** Your goal **
Your task is to repeat exactly the lines below between the line holding "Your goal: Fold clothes" and the line holding "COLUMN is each", inclusive, and only those.

[Records drawn from a dataset]

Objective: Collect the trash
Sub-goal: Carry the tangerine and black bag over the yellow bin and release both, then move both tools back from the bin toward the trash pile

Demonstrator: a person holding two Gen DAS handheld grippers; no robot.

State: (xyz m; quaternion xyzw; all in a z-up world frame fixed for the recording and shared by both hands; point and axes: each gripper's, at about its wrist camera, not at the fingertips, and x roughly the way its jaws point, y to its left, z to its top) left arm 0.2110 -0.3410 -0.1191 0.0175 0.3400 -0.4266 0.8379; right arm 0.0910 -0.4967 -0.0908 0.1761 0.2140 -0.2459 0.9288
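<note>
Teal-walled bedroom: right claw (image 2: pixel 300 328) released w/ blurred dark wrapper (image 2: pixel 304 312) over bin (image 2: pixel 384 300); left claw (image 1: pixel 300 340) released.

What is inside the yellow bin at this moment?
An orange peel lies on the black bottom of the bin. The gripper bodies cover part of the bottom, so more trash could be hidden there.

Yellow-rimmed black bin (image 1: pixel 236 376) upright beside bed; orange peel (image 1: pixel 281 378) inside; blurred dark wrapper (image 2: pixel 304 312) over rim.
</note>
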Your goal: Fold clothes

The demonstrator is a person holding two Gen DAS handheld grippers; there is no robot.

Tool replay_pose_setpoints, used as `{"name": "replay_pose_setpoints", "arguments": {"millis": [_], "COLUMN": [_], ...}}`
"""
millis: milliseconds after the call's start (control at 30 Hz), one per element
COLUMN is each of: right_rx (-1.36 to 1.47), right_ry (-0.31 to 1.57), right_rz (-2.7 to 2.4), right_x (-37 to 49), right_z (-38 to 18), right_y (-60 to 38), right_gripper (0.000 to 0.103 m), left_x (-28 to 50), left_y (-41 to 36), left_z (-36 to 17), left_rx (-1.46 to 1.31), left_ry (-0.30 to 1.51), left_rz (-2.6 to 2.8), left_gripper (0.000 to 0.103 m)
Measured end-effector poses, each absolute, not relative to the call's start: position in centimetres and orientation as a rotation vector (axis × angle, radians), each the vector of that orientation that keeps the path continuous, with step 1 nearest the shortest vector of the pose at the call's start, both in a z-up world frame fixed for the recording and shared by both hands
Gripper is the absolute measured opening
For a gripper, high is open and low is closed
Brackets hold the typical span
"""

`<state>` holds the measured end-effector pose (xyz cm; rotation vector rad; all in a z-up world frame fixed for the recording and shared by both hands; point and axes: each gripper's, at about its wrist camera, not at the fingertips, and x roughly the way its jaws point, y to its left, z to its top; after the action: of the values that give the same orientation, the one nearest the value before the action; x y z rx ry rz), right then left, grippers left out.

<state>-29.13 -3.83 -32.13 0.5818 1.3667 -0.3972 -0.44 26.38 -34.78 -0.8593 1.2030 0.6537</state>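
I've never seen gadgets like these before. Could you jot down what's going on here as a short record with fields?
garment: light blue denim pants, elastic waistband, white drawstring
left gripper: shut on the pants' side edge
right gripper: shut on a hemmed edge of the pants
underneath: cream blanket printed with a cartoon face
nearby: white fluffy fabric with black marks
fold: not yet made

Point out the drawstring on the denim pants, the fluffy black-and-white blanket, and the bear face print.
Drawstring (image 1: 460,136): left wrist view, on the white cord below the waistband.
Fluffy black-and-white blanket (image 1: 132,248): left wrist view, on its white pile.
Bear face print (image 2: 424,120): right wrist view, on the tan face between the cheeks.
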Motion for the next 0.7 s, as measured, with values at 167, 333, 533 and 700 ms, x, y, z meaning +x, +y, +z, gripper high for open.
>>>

** Result for this task **
Your goal: Fold clothes

The demonstrator is a person holding two Gen DAS handheld grippers; there is no robot.

Tool replay_pose_setpoints, used as `{"name": "replay_pose_setpoints", "arguments": {"millis": [_], "COLUMN": [_], ...}}`
"""
millis: milliseconds after the call's start (control at 30 Hz), one per element
COLUMN is each of: right_rx (-1.36 to 1.47), right_ry (-0.31 to 1.57), right_rz (-2.7 to 2.4), right_x (-37 to 49), right_z (-38 to 18), right_y (-60 to 38), right_gripper (0.000 to 0.103 m), left_x (-28 to 50), left_y (-41 to 36), left_z (-36 to 17), left_rx (-1.46 to 1.31), left_ry (-0.30 to 1.51), left_rz (-2.6 to 2.8), left_gripper (0.000 to 0.103 m)

Nothing else is needed to complete this exercise.